_YOUR OBJECTIVE_
Nothing should change. Output the data exactly.

------

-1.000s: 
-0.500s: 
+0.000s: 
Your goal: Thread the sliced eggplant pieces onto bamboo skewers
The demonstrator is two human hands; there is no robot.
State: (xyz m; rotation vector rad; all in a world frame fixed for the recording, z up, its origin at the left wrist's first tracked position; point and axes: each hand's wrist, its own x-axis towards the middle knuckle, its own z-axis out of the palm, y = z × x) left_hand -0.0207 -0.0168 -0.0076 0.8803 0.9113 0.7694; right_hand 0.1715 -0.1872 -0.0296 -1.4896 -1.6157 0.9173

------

_TASK RESULT_
-1.000s: 
-0.500s: 
+0.000s: 
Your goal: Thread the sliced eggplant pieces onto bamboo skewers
The demonstrator is two human hands; there is no robot.
State: (xyz m; rotation vector rad; all in a world frame fixed for the recording, z up, its origin at the left wrist's first tracked position; point and axes: each hand's wrist, its own x-axis towards the middle knuckle, its own z-axis out of the palm, y = z × x) left_hand -0.0207 -0.0168 -0.0076 0.8803 0.9113 0.7694; right_hand 0.1715 -0.1872 -0.0296 -1.4896 -1.6157 0.9173

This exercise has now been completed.